Is a turnaround possible?
Doctor, I had a high-risk exposure on October 7th and underwent RT-PCR tests on October 18th and November 9th.
I also had P24 antigen and antibody tests at 4 weeks, 6 weeks, 8 weeks, and 10 weeks.
I experienced diarrhea and abdominal pain on October 14th, which led to fasting for 3 days and a weight loss of 5 to 8 kilograms.
The diarrhea and abdominal pain persisted for a month.
On October 26th, I had lymphadenitis, and during this period, I experienced slight headaches (at the back of my head).
In the 6th week, I developed white patches in my mouth, and by the 8th week, I noticed lymphadenitis in my groin as well.

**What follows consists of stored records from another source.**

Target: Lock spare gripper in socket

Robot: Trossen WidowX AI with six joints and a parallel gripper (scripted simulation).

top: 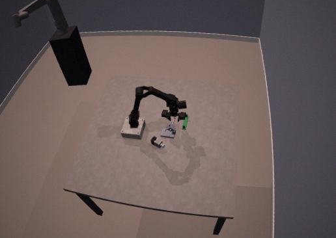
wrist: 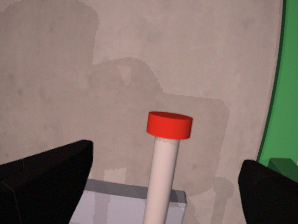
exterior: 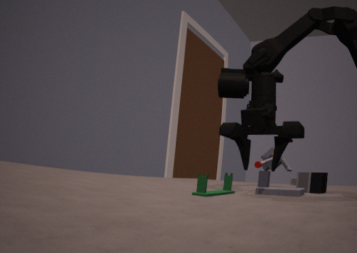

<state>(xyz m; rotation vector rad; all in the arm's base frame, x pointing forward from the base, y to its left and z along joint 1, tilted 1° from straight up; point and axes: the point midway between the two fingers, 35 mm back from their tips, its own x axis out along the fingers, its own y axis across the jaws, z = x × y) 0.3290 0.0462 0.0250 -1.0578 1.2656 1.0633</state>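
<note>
The lock pin, with a red head (exterior: 258, 164) (wrist: 169, 126) and a pale shaft (wrist: 161, 182), sticks out of the grey mount (top: 168, 131) (exterior: 280, 191). My gripper (exterior: 260, 170) (wrist: 168, 161) is open and points down, with nothing held. Its two fingers stand on either side of the pin in the wrist view; in the exterior view their tips are about level with the pin's head. Whether they have reached the pin's depth is hard to tell. The spare gripper (top: 157, 142) (exterior: 311, 182), grey and black, lies on the table beside the mount. The socket is partly hidden behind a finger.
A green holder with two notched uprights (top: 185, 122) (exterior: 213, 193) (wrist: 286, 100) stands close to the mount, beside one finger in the wrist view. The arm's white base block (top: 133, 132) is on the mount's other side. A second grey arm on a black pedestal (top: 71, 57) stands far off.
</note>
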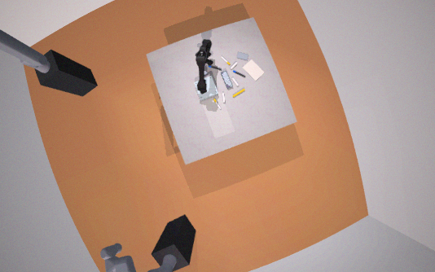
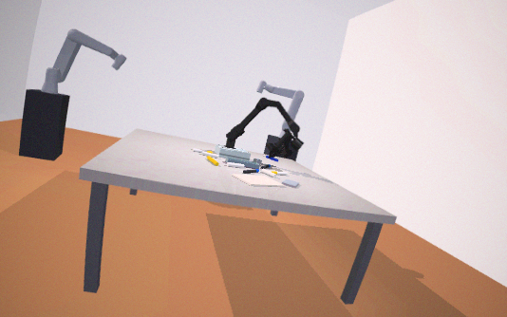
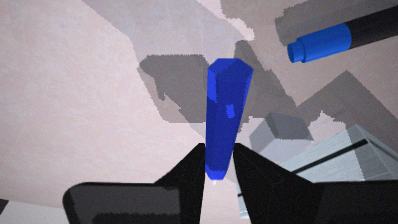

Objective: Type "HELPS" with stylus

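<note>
The blue faceted stylus [image 3: 227,110] [image 2: 272,158] is between the two black fingers of my gripper [image 3: 218,149]. The gripper is shut on its narrow lower part, and the wider end points up the wrist view, tilted slightly right. The keyboard [image 1: 226,79] [image 2: 242,162] lies on the table beside the arm's base, a short way from the gripper. It does not show in the wrist view. Whether the stylus touches the table is not clear.
A black marker with a blue cap [image 3: 325,42] lies right of the stylus. Around the keyboard lie another dark marker [image 1: 241,74], a yellow marker [image 1: 239,93], several white pens, a cream pad [image 1: 253,70] and a grey-blue block [image 1: 243,56]. The pale base plate [image 1: 211,90] is beside the keyboard.
</note>
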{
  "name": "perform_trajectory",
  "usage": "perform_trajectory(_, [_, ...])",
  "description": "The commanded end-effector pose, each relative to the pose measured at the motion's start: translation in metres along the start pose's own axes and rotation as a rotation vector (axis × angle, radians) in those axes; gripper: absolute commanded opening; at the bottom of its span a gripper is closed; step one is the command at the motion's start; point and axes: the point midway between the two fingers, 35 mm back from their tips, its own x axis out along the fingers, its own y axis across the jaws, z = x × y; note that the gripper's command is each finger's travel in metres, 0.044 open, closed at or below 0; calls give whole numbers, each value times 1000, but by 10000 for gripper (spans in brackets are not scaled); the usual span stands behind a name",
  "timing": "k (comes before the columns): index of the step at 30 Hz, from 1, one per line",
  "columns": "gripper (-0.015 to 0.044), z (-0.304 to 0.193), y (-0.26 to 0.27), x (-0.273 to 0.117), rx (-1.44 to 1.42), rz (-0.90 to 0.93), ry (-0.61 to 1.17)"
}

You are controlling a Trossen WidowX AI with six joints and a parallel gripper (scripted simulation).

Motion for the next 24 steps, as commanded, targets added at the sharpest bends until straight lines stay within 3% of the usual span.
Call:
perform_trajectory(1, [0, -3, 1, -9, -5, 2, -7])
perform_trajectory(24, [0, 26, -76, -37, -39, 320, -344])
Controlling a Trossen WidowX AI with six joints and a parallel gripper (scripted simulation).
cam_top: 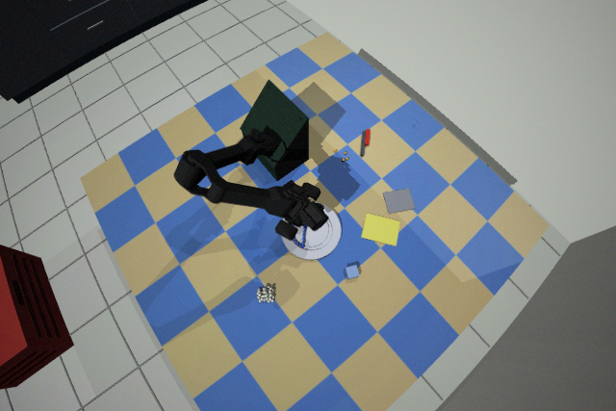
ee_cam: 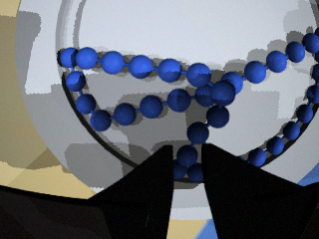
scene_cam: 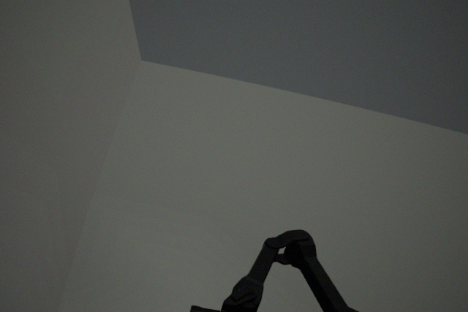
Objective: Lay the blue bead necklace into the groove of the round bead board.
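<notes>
The blue bead necklace lies tangled on the round white bead board. In the wrist view one strand runs along the groove at the right, and other strands cross the flat middle. My gripper is low over the board's near-left edge. Its two black fingers stand close together with a bead of a hanging strand between the tips. In the exterior view only the arm's elbow shows against bare walls.
A dark green box stands behind the arm. A yellow square, a grey square, a small blue cube, a white bead cluster, a red-handled tool and orange beads lie on the checkered mat. A red crate stands far left.
</notes>
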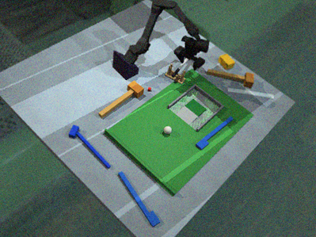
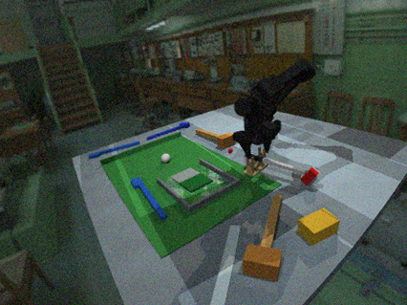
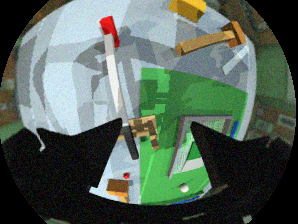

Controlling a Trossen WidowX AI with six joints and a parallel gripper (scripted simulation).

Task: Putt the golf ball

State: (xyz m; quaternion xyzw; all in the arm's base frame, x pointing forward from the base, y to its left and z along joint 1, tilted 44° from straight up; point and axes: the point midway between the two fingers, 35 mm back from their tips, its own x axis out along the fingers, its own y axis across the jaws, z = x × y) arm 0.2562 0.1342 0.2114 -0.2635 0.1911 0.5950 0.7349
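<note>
While the arm hangs over the far edge of the green mat, the scene is set down as follows.

Claw: the claw (image 2: 259, 155) is held wide open with nothing between its jaws, poised just above the wooden stand (image 2: 255, 167).

Red putter: the red putter (image 3: 115, 72) is propped in that stand, its pale shaft (image 2: 283, 167) slanting down to the red head (image 2: 309, 175) resting on the table (image 2: 362, 183), to the right of the stand in the exterior view.

Golf ball: the golf ball (image 1: 167, 129) lies on the green mat (image 1: 152, 142), well apart from the putter, on the near side of the walled ramp.

Raised green: the raised green (image 1: 195, 108) sits inside the grey surround, unoccupied.

Handling: the putter is judged to be light, stiff and slender, with a smooth shaft that may slip or pivot if pinched loosely.

Grasp point: the shaft is best taken near the stand, in the wrist view just between the jaws, with the jaws set across it.

Decoys: blue putters (image 1: 213, 133) and orange mallets (image 2: 264, 249) are to be left alone.
</note>
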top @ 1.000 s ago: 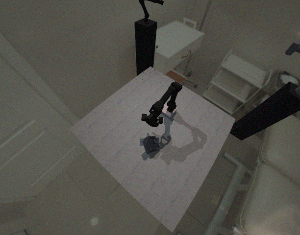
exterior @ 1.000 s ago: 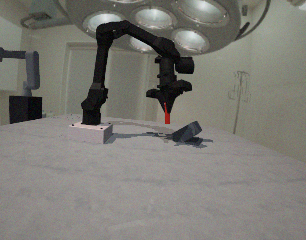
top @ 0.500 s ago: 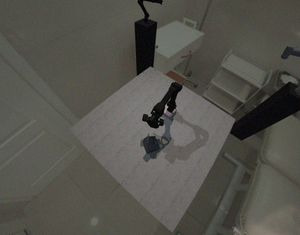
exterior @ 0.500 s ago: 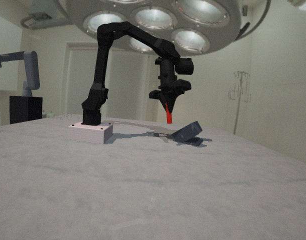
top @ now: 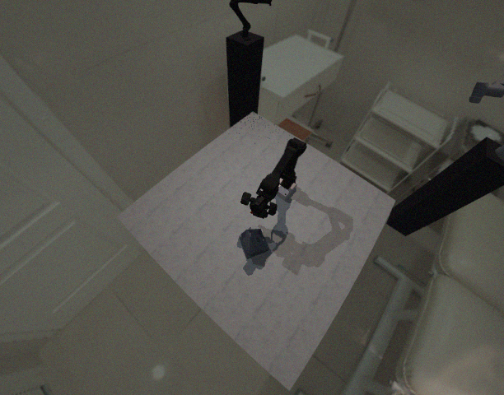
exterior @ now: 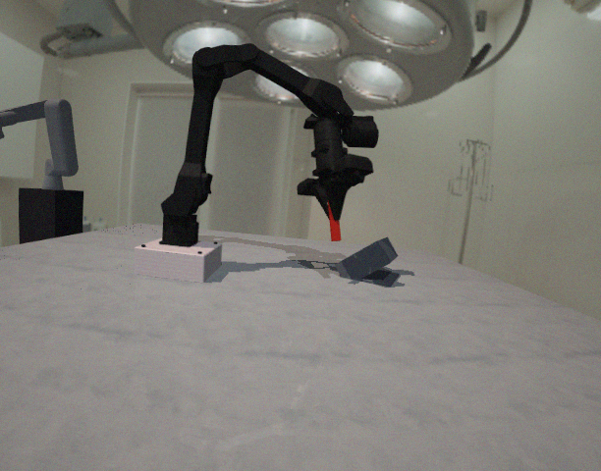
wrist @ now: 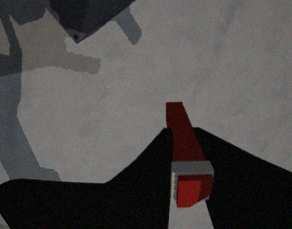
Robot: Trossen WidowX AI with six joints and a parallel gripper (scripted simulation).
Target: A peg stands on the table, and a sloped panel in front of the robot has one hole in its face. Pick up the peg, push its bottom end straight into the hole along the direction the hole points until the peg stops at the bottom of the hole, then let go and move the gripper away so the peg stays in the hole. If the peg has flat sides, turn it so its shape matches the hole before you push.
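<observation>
My gripper [exterior: 334, 215] [wrist: 180, 135] is shut on a red peg [exterior: 335, 232] [wrist: 178, 116]. The peg has flat sides, and its lower end points down and hangs clear above the table. The wrist view shows the peg's top end between the dark fingers. A dark blue-grey sloped panel [top: 254, 243] [exterior: 366, 259] stands on the table, in the exterior view to the right of and below the peg. A corner of it shows at the top of the wrist view [wrist: 84, 19]. The hole in its face cannot be made out.
The arm's pale base block [exterior: 176, 261] stands on the light table [top: 286, 348] [exterior: 291, 380]. Shadows of the arm fall around the panel. Two dark pedestals [top: 244, 81] [top: 448, 191] bearing other arms stand beyond the table's edges.
</observation>
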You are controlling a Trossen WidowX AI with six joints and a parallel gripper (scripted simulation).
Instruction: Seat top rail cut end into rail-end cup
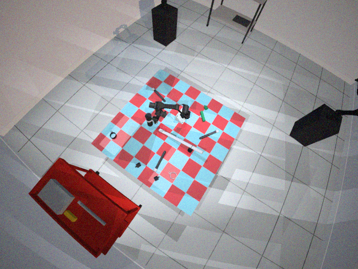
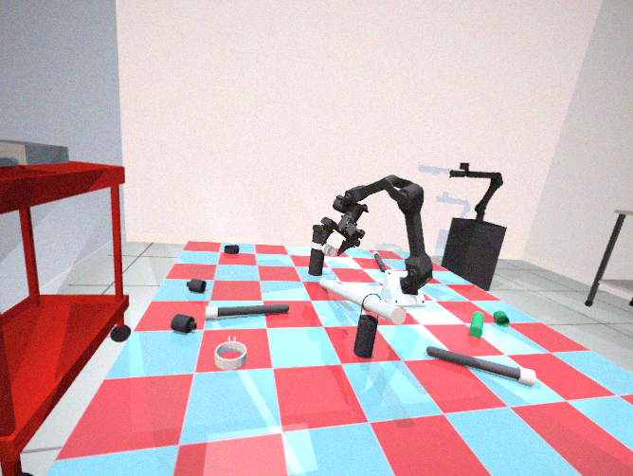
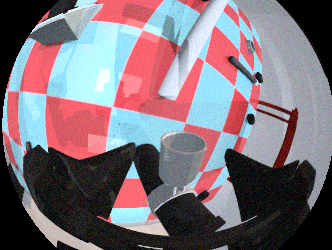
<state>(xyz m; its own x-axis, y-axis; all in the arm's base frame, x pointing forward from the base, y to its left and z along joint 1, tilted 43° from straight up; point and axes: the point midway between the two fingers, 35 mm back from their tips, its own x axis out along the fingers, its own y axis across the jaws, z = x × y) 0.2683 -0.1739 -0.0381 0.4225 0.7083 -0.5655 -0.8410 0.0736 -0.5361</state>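
Observation:
The white rail (image 1: 180,140) (image 2: 358,298) (image 3: 194,52) runs through the thin loop cap (image 2: 362,305) on the short black post (image 2: 366,338) at its near end. Its far end slopes down low, apart from the cup. The big black post (image 1: 149,117) (image 2: 316,264) (image 3: 187,215) stands upright. The pale brace band (image 2: 316,246) (image 3: 170,194) is around it just below its cap. The pale grey rail-end cup (image 2: 330,249) (image 3: 182,162) hangs on the band, its mouth facing away from the post. My gripper (image 2: 333,238) (image 3: 182,151) is open, its fingers on either side of the cup; contact is unclear.
Dark tubes with white ends (image 1: 160,160) (image 2: 480,365) lie around the rail. Two green pieces (image 2: 477,324) (image 2: 501,318) lie beyond the arm base. A loose pale band (image 1: 172,175) (image 2: 230,356), black fittings (image 2: 183,323) (image 2: 196,285) and a black ring (image 1: 113,135) (image 2: 231,248) lie on the mat. A red cart (image 1: 87,202) stands beside it.

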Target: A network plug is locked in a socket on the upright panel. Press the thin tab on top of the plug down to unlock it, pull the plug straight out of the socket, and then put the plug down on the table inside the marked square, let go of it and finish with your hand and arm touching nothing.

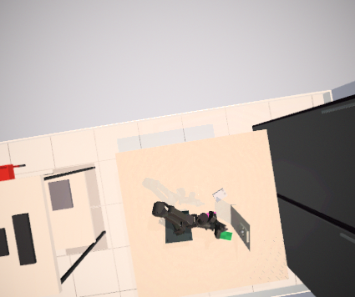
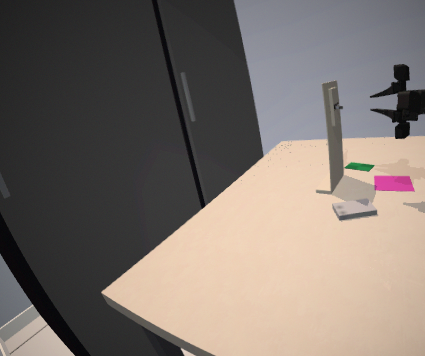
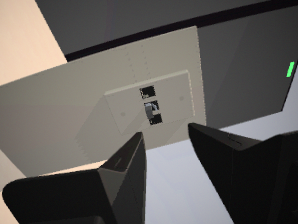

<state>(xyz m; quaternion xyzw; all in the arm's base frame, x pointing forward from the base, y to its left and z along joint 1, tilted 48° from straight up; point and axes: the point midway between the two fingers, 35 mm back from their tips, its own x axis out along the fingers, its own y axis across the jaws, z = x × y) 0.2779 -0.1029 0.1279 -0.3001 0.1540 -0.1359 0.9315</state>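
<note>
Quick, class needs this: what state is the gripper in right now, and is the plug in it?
Gripper: partly open, holding nothing; the plug sits in the panel's socket, beyond the fingertips.
</note>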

Currently, 4 days into the 10th week, I have developed a blister on my hand without any apparent cause.
I would like to ask if the symptoms I experienced could be caused by HIV.
All my tests so far have been negative.
Is there a possibility of a false negative at the 10-week mark? The lymphadenopathy has persisted for almost 2 months without resolution or further enlargement.
I have also consulted an infectious disease specialist and had blood tests, all of which returned normal results.
If the blister on my hand were caused by HIV, would it appear as multiple lesions at once or develop one by one? I had RT-PCR tests done at 10 days and 33 days, and there are only a few days left until the 12-week mark.
Can I trust the results from the 10-week tests? Thank you for your assistance, doctor.
A-Kai, 20~29 year old female. Ask Date: 2017/12/21
Dr. Du Shixi reply Urology
Hello: On October 7th, it was classified as high risk, and it will take about three months to be more certain.
Be cautious of various symptoms.
Since you have already seen an infectious disease specialist, you may need to return for a follow-up appointment after three months.
Of course, a negative blood test is a good sign.
Currently, the best course of action is to practice safe sex.
Maintain a normal lifestyle to boost your immune system, and seek medical attention if you experience any unusual symptoms.
Wishing you good health.
(By the way, is there a blood test for syphilis?)
Reply Date: 2017/12/21
More Info
When it comes to HIV testing and the interpretation of results, understanding the window period and the implications of symptoms is crucial. In your case, you have undergone multiple tests, including RT-PCR and antigen-antibody tests, at various intervals following a high-risk exposure.
To address your primary concern: a negative HIV test result at 10 weeks is generally considered reliable, especially if you have undergone tests that are known for their sensitivity and specificity, such as the fourth-generation antigen-antibody test. These tests can typically detect HIV infection within 18 to 45 days after exposure, with most individuals developing detectable antibodies by 6 to 12 weeks. Therefore, by the 10-week mark, the likelihood of a false negative result decreases significantly.
However, it is important to note that while the risk of a false negative diminishes, it is not entirely eliminated. Factors such as the timing of the test in relation to exposure, the individual's immune response, and the specific test used can all influence the results. In rare cases, individuals may take longer to develop antibodies, which is why follow-up testing at 12 weeks is often recommended for conclusive results.
Regarding your symptoms, including diarrhea, abdominal pain, swollen lymph nodes, and oral lesions, it is understandable to be concerned about their connection to HIV. However, these symptoms can be indicative of various conditions, not solely HIV. The presence of symptoms does not automatically imply an HIV infection, especially if your test results remain negative.
The RT-PCR test, which detects the presence of the virus's RNA, is highly sensitive and can identify HIV earlier than antibody tests. If you received negative results from RT-PCR at 10 days and again at 33 days, it further supports the likelihood that you are not infected with HIV. However, if you continue to experience symptoms, it is essential to consult with a healthcare provider to explore other potential causes.
As for the water blister on your hand, while HIV can cause skin manifestations, they typically present as rashes or lesions rather than isolated blisters. If the blister persists or worsens, it would be prudent to seek medical evaluation to rule out other dermatological conditions or infections.
In summary, given your consistent negative test results at 10 weeks and the nature of the tests performed, it is unlikely that your status would change at this point. However, it is advisable to follow up with another test at 12 weeks for peace of mind and to ensure that you have conclusive results. Additionally, if your symptoms persist, further evaluation by a healthcare professional is warranted to address any underlying health issues. Regular follow-up and open communication with your healthcare provider are key to managing your health and alleviating concerns.